# Project Report

### Goal

The task of the project is to train an agent, using Deep Reinforcement Learning, the agent must move a double jointed arm in specific target locations

A reward of +0.1 is provided for each step that the agent's hand is in the goal location. Thus, the goal of the agent is to maintain its position at the target location for as many time steps as possible.

The observation space consists of 33 variables corresponding to position, rotation, velocity, and angular velocities of the arm. Each action is a vector with four numbers, corresponding to torque applicable to two joints. Every entry in the action vector should be a number between -1 and 1.

The agent must achieve a score of at least 30 points over at least 100 episodes.

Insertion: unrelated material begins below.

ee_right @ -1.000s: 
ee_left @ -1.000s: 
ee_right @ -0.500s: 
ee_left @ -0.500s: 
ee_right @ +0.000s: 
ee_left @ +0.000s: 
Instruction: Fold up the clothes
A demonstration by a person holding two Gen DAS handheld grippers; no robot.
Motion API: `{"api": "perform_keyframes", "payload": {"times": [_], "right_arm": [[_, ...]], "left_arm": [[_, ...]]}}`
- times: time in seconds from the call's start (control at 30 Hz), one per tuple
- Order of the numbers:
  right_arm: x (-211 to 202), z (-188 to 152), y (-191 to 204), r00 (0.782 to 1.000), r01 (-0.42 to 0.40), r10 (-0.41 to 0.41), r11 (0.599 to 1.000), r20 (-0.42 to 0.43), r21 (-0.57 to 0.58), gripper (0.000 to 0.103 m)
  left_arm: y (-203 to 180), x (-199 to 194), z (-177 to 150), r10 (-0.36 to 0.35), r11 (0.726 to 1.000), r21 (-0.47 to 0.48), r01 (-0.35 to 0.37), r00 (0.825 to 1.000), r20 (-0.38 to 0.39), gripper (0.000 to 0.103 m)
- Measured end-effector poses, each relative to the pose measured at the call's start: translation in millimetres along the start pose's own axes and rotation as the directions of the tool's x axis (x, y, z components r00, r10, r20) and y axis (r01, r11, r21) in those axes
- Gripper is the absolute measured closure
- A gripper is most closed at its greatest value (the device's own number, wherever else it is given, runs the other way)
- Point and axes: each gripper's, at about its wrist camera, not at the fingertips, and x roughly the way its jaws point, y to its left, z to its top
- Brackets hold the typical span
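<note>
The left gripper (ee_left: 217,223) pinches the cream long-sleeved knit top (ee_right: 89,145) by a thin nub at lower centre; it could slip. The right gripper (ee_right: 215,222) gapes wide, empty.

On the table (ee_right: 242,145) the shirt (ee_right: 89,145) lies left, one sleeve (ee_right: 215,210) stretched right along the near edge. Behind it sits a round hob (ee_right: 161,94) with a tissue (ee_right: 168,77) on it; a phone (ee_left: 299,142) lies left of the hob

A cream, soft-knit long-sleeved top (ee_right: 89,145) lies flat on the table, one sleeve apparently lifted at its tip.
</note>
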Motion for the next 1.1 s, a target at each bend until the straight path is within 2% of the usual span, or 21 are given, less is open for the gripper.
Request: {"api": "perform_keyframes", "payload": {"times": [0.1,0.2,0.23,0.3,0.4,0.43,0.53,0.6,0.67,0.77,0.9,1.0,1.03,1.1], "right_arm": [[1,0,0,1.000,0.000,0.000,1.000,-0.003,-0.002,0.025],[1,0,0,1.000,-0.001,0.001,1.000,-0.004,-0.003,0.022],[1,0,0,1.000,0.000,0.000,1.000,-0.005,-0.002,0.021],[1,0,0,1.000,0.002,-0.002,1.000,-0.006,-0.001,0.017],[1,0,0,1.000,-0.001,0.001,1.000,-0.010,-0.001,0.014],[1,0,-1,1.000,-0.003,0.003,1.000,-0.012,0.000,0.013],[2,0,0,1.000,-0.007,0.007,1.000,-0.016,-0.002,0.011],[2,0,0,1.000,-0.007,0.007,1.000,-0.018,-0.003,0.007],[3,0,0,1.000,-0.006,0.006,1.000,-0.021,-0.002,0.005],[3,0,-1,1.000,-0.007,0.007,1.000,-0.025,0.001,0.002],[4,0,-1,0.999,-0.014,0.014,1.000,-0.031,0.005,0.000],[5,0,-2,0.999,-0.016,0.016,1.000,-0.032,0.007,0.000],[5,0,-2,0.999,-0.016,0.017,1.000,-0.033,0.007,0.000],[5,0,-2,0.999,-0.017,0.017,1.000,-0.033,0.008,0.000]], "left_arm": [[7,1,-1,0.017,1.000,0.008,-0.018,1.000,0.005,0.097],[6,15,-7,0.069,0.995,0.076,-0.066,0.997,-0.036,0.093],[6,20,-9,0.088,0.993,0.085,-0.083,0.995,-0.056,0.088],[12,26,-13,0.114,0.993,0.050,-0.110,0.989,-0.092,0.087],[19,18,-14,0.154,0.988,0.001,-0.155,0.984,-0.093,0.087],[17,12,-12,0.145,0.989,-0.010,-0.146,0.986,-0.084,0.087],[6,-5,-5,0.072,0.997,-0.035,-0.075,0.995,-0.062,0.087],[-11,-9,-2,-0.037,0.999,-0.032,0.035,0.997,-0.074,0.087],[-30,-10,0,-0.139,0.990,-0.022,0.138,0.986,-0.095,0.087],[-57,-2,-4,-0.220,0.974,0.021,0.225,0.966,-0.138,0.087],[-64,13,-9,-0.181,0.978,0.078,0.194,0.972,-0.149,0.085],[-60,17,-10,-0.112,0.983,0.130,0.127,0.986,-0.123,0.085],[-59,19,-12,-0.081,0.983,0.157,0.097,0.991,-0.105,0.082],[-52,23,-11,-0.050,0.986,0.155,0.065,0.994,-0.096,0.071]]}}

### Implementation details

The off-policy approach used to solve this problem is Deep Deterministic Policy Gradient; which internally makes use of two separate Deep Neural Networks, the Actor and the Critic networks.

As the environment contains continous actions spaces, unlike the last project, we cannot use deep Q-learning, the reason behind this is that computing the maximum over actions in the target is a challenge in continuous action spaces.
DDPG deals with this by using a target policy network to compute an action which approximately maximizes Q.

Because the action space is continuous, and we assume the Q-function is differentiable with respect to action, we can perform gradient ascent to update the policy network.

Our algorithm core is composed of:

- The first step is to randomly sample a batch of state transitions from our replay buffer.

- Then we update the Q function (Critic network) by one step using gradient descent.

- Then we update the policy function (Actor network) by one step using gradient ascent.



![ddpg_network_diagram.png](attachment:ddpg_network_diagram.png)

The implementation also makes use of target networks in order to stabilize learning. The target network is a copy of the original network and use this separate network to make 'soft updates' to the main network weights, thus, achieving a stabilizing effect.

### Neural network architecture


The original base network implementation was built with a hidden layer and an output layer, composed of 400 and 300 neurons respectively.
During the experimentation phase, I've tested by adding and removing neurons. 
Adding neurons did not improve learning speed, more on this in the improvements section.
Removing neurons did help by accelerating learning speed towards the goal score of 30.


The final network's architecture, used for both the Actor and Critic, is composed of the following neurons:

- Hidden layer: 128
- Output layer: 128

This is the structure of the forward pass:

Actor network

        Input Layer = ReLU(Input States) ---- Input States is a 33 is the length of the State Vector
        Batch Normalization Layer = BatchNorm(Input Layer Output(128))
        Rectified Linear Layer = ReLU(Batch Normalization Layer Output(128))
        Output Layer = TanH(Rectified Linear Layer Output (4)) ---- 4 is the length of the Action Vector

Critic network

        Input Layer = ReLU(Input States) ---- Input States is a 33 is the length of the State Vector
        Batch Normalization Layer = BatchNorm(Input Layer Output(128))
        Rectified Linear Layer = ReLU(Batch Normalization Layer Output(128))
        Output Layer = Output Layer Neurons(Rectified Linear Layer Output(1)) ---- 4 is the length of the Action Vector


### Training parameters

Number of episodes: 500

Replay buffer size: 100,000 

Batch size: 128

Gamma: 0.99

Tau:  0.0003 (Softening factor, used to update the target network weights)

Actor learning rate: 0,0002 

Critic learning rate: 0,0002 

Weight decay: 0





### Training result
The agent was able to reach the target score of 30 at 204 episodes.

![result.PNG](attachment:result.PNG)

### Thoughts for improvement:

Tune the hyperparameters to find the maximum score achievable with the current implementation.

Implement the following algorithms and compare the results

- A3C Asynchronous Advantage Actor-Critic
- ACER Actor Critic with Experience Replay
- GAE Generalized Advantage Estimation
- A2C Advantage Actor-Critic
- PPO - Proximal Policy Optimization